The situation at Amarillo College, first revealed by an Amarillo Globe-News columnist in August and detailed later by the Discovery Institute, is the latest example of pro-Darwinist bullying of academic officials. In a similar case in 2007, Iowa State University officials denied tenure to astronomer Guillermo Gonzalez, co-author of the book The Privileged Planet, after a group of atheists protested against the astronomer’s intelligent design views.
According to internal emails disclosed under a state freedom-of-information law and seen by WORLD, Amarillo College officials feared the “disruption” would come from the local atheists and agnostics group, the Freethought Oasis. Group president and co-founder Jamie Farren, who describes himself as an “atheist and rogue scholar,” had aggressively lobbied school officials to cancel the class. Farren was not a student at Amarillo College, but worked for the school as a part-time employee.
Farren also had a surprise confrontation with the instructor who planned to teach “Evolution vs. Intelligent Design” and questioned his teaching qualifications. The confrontation was so heated it prompted the instructor, Stan Wilson, to file a police report.
“This episode reveals that a single bully—backed by outside pressure groups … can scare a large public college in Texas into apparent violations of academic freedom and free speech,” Wilson wrote in an email to me.
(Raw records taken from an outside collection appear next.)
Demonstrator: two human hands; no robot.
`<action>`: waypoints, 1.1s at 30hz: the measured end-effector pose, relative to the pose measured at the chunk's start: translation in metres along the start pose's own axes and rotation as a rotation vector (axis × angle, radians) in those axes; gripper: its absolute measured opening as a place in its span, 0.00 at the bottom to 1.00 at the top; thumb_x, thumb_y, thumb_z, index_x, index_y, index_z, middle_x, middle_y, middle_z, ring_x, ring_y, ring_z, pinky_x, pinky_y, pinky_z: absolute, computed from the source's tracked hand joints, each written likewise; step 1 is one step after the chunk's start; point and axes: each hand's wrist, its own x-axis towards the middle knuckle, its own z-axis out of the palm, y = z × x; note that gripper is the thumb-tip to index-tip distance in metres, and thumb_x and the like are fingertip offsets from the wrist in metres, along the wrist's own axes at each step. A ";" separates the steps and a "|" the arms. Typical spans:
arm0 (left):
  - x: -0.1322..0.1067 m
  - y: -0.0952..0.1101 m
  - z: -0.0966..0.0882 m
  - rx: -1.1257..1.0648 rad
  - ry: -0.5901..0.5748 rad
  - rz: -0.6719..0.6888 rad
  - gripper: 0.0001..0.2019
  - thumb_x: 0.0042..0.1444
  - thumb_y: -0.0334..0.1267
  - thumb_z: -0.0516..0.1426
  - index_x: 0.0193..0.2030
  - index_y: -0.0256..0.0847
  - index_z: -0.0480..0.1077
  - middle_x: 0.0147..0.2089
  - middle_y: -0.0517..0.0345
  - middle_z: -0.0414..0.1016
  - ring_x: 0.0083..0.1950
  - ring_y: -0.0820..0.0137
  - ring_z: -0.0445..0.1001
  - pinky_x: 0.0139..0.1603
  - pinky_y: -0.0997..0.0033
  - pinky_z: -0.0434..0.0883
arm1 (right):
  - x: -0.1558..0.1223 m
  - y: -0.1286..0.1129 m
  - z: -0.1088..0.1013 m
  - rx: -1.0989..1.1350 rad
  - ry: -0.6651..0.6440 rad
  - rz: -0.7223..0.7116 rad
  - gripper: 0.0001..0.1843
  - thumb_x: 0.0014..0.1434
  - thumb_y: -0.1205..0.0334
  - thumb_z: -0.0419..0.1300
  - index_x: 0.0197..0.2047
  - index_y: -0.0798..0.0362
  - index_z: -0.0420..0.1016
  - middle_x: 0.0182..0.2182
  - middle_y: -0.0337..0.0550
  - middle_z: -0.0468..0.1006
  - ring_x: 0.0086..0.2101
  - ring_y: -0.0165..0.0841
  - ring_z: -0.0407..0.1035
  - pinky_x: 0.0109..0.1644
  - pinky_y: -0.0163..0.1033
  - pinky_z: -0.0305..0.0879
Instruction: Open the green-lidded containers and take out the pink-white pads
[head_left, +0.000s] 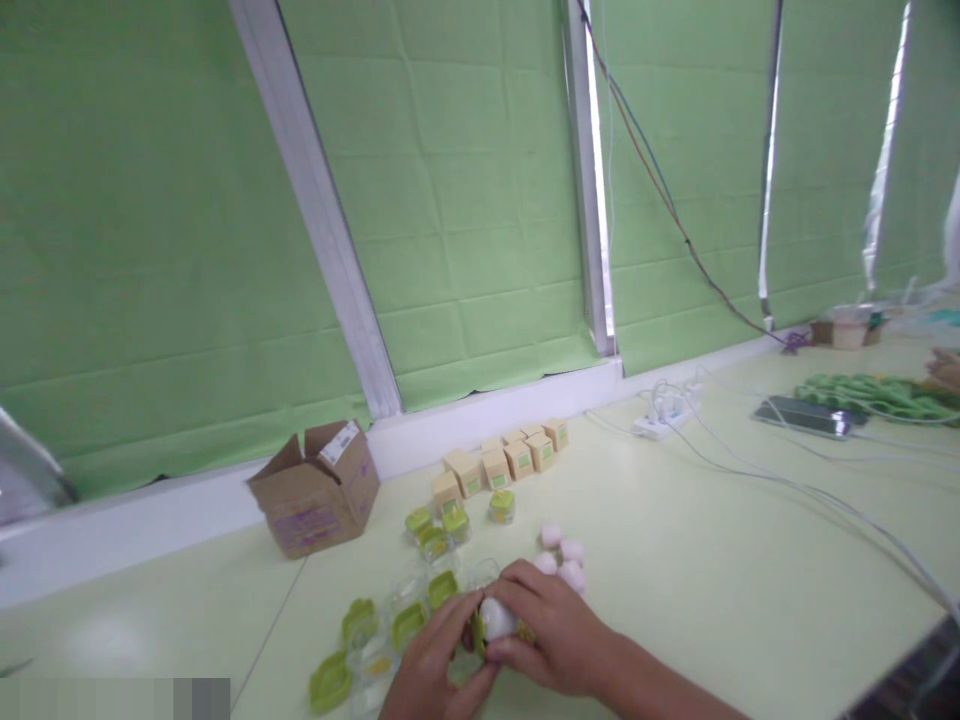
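Near the bottom middle, my left hand [441, 655] is closed around the edge of a small green plastic piece [478, 632], partly hidden by the fingers. My right hand [546, 628] is wrapped around a white rounded piece [497, 620], which sits against the green piece. Between the two hands the pieces touch; how they fit together is hidden. Left of my hands lie several green lids [409, 626] and clear plastic cups [375, 655]. Just beyond my right hand are several pale pink egg-shaped pieces [572, 552].
Green-topped clear containers [502, 506] stand behind the loose parts, with rows of small tan boxes [517, 458] further back. An open cardboard box [319, 490] is at the left. Cables run from a white power strip [666, 415] past a phone [802, 415]; another person's hand [945, 368] shows at far right.
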 end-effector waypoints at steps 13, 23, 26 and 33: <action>-0.002 0.001 -0.002 0.065 0.030 -0.047 0.24 0.46 0.34 0.64 0.52 0.42 0.71 0.47 0.49 0.80 0.45 0.60 0.80 0.44 0.66 0.79 | 0.004 0.021 -0.018 0.046 0.305 0.108 0.21 0.62 0.64 0.53 0.59 0.51 0.60 0.49 0.50 0.68 0.49 0.40 0.65 0.54 0.46 0.64; -0.003 0.005 -0.005 0.045 -0.023 -0.098 0.23 0.45 0.34 0.62 0.51 0.44 0.70 0.43 0.51 0.81 0.37 0.63 0.80 0.40 0.68 0.79 | -0.010 0.099 -0.049 -0.292 0.133 0.637 0.26 0.59 0.70 0.51 0.61 0.60 0.60 0.53 0.56 0.64 0.49 0.39 0.67 0.56 0.40 0.60; -0.003 0.004 -0.004 0.068 -0.012 -0.097 0.23 0.44 0.35 0.63 0.51 0.44 0.70 0.45 0.51 0.81 0.39 0.61 0.81 0.41 0.67 0.79 | -0.018 0.111 -0.051 -0.312 0.036 0.709 0.24 0.57 0.70 0.53 0.58 0.60 0.64 0.49 0.55 0.69 0.46 0.39 0.70 0.51 0.39 0.61; -0.004 0.003 -0.004 0.062 -0.025 -0.093 0.23 0.45 0.33 0.62 0.51 0.45 0.70 0.44 0.53 0.81 0.36 0.64 0.80 0.39 0.69 0.79 | -0.020 0.117 -0.049 -0.356 -0.118 0.783 0.14 0.59 0.67 0.52 0.47 0.57 0.72 0.43 0.53 0.73 0.45 0.40 0.70 0.45 0.39 0.59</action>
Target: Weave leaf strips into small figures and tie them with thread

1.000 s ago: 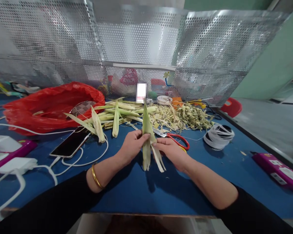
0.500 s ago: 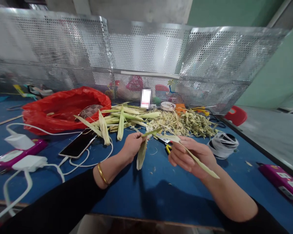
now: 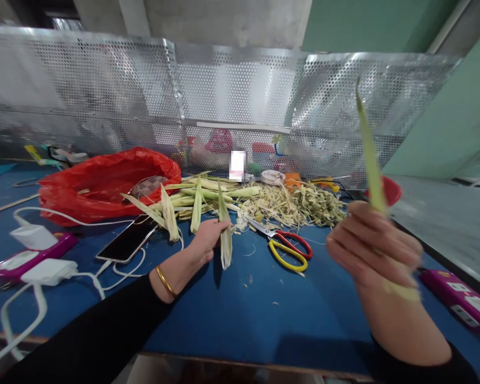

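My left hand [image 3: 206, 238] is closed round a pale green corn husk leaf [image 3: 225, 234] that stands upright over the blue table [image 3: 240, 314]. My right hand [image 3: 374, 242], raised at the right and blurred, is closed on a long narrow strip of husk [image 3: 368, 154] that points upward. Just beyond my left hand lies a pile of whole husk leaves [image 3: 196, 197]. A heap of shredded husk strips [image 3: 300, 202] sits to the right of that pile. Red and yellow scissors [image 3: 286, 245] lie between my hands.
A red plastic bag [image 3: 100, 181] sits at the back left. A phone [image 3: 126, 240] on a white cable, white chargers [image 3: 48, 269] and a purple power strip [image 3: 460, 301] lie on the table. A perforated metal screen [image 3: 240, 106] closes the back.
My right hand has torn a strip off the leaf and swung it up and to the right. My left hand stayed, and its leaf now stands upright. The scissors are uncovered.
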### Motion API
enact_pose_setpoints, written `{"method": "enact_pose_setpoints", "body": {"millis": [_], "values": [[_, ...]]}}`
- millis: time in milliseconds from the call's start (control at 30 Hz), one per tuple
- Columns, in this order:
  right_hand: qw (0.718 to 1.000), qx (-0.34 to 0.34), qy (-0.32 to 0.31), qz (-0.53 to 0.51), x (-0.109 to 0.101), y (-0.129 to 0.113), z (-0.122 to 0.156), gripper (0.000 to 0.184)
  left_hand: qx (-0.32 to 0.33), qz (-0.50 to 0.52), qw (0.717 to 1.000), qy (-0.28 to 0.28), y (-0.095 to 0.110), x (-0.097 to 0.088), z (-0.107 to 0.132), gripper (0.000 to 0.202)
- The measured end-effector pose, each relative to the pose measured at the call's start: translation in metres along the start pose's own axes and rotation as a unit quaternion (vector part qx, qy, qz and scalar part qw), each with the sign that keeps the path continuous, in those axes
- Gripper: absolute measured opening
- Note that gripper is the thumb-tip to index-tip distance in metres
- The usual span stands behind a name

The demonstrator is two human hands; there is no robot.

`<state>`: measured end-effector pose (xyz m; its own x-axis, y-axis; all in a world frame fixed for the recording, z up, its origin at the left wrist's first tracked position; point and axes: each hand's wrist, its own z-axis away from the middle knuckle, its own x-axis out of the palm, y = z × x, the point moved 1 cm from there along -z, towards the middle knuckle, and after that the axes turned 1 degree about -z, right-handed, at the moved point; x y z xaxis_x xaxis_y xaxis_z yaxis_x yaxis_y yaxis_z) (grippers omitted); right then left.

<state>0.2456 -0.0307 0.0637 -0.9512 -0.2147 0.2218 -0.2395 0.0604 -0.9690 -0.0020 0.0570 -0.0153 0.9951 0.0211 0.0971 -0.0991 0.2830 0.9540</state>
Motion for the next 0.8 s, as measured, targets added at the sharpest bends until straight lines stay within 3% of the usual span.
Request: {"method": "enact_pose_setpoints", "body": {"millis": [67, 133, 167, 233, 300, 367, 433, 467, 533, 600, 700, 800], "values": [[0.998, -0.017, 0.051, 0.044, 0.005, 0.007, -0.008, 0.016, -0.001, 0.005, 1.0, -0.013, 0.003, 0.002, 0.006, 0.025], [0.978, 0.02, 0.114, 0.172, 0.007, 0.023, -0.021, 0.016, -0.002, 0.008, 1.0, -0.029, 0.005, 0.005, 0.014, 0.027], [0.95, 0.026, 0.155, 0.271, 0.005, 0.032, -0.027, 0.015, -0.003, 0.008, 0.999, -0.037, 0.006, 0.007, 0.017, 0.028], [0.862, 0.019, 0.176, 0.476, 0.001, 0.048, -0.038, 0.015, -0.005, 0.01, 0.999, -0.046, 0.007, 0.009, 0.023, 0.029], [0.783, 0.012, 0.191, 0.591, 0.0, 0.058, -0.042, 0.024, -0.01, 0.013, 0.999, -0.052, 0.006, 0.012, 0.027, 0.029], [0.747, -0.047, 0.195, 0.634, 0.007, 0.062, -0.04, 0.034, -0.015, 0.017, 0.998, -0.057, 0.004, 0.015, 0.03, 0.029], [0.77, -0.117, 0.181, 0.601, 0.022, 0.065, -0.036, 0.038, -0.012, 0.022, 0.998, -0.062, 0.001, 0.019, 0.033, 0.031], [0.805, -0.124, 0.163, 0.556, 0.031, 0.069, -0.035, 0.036, -0.008, 0.025, 0.997, -0.067, 0.0, 0.021, 0.035, 0.031], [0.897, -0.054, 0.083, 0.43, 0.047, 0.08, -0.033, 0.03, 0.0, 0.033, 0.996, -0.079, -0.001, 0.025, 0.039, 0.031], [0.948, 0.019, 0.009, 0.319, 0.058, 0.093, -0.032, 0.027, 0.008, 0.033, 0.996, -0.088, -0.001, 0.027, 0.042, 0.029], [0.958, 0.026, 0.051, 0.279, 0.057, 0.099, -0.032, 0.025, 0.038, -0.007, 0.995, -0.09, 0.003, 0.026, 0.043, 0.025], [0.938, -0.017, 0.106, 0.329, 0.049, 0.093, -0.031, 0.026, 0.069, -0.052, 0.991, -0.098, 0.006, 0.024, 0.044, 0.026]]}}
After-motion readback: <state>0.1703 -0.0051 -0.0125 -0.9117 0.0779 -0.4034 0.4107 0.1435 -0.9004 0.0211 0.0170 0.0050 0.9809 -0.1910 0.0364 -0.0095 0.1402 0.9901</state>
Amarillo College President Paul Matney told me the school instead plans to host a moderated debate over evolution and intelligent design sponsored by a student organization sometime during the spring semester. The decision to cancel the class, he said, was not based on the topic but on whether or not a classroom discussion was the best format for it.
“I can assure you … we are not fearful of the discussion of controversial issues,” Matney said.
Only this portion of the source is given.